Neste período, 767 equipamentos sonoros foram apreendidos. Os bairros com mais denúncias são Itapuã, Pernambués, Rio Vermelho e Paripe. Ainda de acordo com o relatório da secretaria, carros particulares lideram a lista de denúncias, seguidos por restaurantes e boates. As residências aparecem em terceiro lugar.
Legislação
A advogada Carolina Curi explica que o excesso de barulho, para além de uma questão puramente de saúde, é também questão de ordem pública.
“Acredito que toda essa regulamentação seja pelo fato de que a poluição sonora acabou por transformar-se num grave problema de saúde pública e segurança no Brasil. Em muitos casos, o bom senso deixou de prevalecer e muitas pessoas exorbitam os limites da razoabilidade e respeito ao próximo criando conflitos. O exemplo clássico da atualidade é o uso das caixinhas de som bluetooth que são facilmente carregadas para todos os lugares e com capacidade de decibéis suscetível de causar incômodo e poluição sonora em qualquer lugar”.
Ainda segundo Curi, “desde os regramentos no âmbito federal, diversos estados e municípios vêm adotando leis próprias com a finalidade de coibir / educar a população quanto à poluição sonora”.
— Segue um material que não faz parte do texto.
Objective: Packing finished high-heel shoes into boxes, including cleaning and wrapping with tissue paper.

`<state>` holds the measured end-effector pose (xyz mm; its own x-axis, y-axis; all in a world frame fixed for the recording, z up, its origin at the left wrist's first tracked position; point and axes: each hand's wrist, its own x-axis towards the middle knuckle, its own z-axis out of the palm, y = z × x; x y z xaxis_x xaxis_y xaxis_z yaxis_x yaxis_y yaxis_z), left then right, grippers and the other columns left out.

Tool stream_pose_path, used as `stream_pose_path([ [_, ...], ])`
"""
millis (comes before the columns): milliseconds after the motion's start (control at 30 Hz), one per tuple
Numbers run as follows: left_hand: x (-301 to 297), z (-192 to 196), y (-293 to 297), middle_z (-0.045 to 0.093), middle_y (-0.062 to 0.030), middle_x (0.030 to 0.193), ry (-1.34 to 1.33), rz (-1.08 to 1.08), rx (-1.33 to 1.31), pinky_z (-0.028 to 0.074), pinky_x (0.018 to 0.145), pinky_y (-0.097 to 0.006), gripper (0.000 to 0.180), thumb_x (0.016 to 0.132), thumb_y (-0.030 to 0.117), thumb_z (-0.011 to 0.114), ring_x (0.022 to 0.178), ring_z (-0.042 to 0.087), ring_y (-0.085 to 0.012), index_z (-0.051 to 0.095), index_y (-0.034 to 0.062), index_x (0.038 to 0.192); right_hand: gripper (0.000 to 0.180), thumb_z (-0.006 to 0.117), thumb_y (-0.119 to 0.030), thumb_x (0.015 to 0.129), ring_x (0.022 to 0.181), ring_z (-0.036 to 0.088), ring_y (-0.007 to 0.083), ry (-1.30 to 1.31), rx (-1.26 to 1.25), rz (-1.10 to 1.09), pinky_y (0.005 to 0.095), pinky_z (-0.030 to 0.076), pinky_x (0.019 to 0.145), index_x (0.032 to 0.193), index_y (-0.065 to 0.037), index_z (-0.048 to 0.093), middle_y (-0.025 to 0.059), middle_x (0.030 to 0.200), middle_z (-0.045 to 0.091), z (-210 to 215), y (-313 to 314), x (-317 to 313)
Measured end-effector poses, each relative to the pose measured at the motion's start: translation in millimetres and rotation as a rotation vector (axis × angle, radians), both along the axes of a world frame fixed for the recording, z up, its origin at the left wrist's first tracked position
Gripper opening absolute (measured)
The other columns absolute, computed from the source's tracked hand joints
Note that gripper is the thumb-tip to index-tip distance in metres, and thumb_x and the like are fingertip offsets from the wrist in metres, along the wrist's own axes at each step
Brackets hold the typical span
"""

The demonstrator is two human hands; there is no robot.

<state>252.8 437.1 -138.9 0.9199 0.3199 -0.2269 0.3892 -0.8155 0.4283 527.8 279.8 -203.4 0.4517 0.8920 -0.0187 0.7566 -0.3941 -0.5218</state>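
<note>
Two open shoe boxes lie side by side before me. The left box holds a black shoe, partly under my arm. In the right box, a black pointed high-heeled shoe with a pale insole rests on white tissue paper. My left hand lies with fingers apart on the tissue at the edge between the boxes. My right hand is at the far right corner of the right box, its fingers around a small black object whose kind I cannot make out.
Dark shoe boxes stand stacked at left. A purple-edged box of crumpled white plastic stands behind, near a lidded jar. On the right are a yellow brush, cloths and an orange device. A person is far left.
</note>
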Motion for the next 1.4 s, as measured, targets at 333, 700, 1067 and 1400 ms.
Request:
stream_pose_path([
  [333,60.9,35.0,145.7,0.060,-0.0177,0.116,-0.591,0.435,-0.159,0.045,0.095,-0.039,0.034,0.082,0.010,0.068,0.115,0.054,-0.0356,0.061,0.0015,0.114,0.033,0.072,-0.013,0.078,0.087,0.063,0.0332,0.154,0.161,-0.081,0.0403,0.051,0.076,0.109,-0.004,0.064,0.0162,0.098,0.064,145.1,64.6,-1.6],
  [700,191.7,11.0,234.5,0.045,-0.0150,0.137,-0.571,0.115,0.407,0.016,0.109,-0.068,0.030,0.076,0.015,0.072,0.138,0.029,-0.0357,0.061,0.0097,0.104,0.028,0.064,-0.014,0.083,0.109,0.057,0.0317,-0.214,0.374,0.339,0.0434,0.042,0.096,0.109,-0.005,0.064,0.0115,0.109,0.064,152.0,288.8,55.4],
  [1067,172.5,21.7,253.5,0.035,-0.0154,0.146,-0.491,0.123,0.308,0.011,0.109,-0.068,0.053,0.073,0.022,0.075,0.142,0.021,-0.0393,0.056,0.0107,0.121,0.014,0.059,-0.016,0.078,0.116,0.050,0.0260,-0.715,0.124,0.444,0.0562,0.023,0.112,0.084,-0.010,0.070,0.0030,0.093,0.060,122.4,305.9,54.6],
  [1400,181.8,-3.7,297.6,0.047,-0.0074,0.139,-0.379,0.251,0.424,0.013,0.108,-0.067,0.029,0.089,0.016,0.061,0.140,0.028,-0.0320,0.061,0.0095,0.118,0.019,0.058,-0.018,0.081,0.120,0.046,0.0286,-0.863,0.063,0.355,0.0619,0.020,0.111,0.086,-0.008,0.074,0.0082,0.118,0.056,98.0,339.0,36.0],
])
No estado da Bahia, por exemplo, podemos citar a lei estadual número 12.803/13 que dispõe sobre o uso de aparelhos sonoros ou musicais no interior dos transportes coletivos intermunicipais.
Em 2022 faz dez anos da aprovação do Projeto de Lei que proíbe o som em ônibus da capital baiana. Criado pela vereadora Andrea Mendonça (PV) o Projeto tinha a co-autoria do vereador Isnard Araújo (PR). Segundo Andrea, ela resolveu propor o PL depois de receber apelos da população.
À época já existia a dúvida: como a Superintendência de Controle e Ordenamento do Uso do Solo (Sucom) vai fazer para cumprir a Lei? Dez anos depois, procurada pelo Jornal da Metropole, a Sedur afirma que não possui dados de ações envolvendo a violação dos decibéis permitidos nos ônibus de Salvador.
Enquanto a lei dos ônibus não é cumprida, quem sofre nas praias pede uma ação emergencial.
“Acho que está fora de controle. O que estamos vendo nas praias de Salvador são quatro ou cinco caixas de som ligadas ao mesmo tempo em volume alto e você não consegue conversar e nem ouvir nenhuma das músicas. Penso que não deveria ter uma regulamentação em cima das caixas, mas sim a proibição com fiscalização principalmente em locais turísticos”, opina Henrique.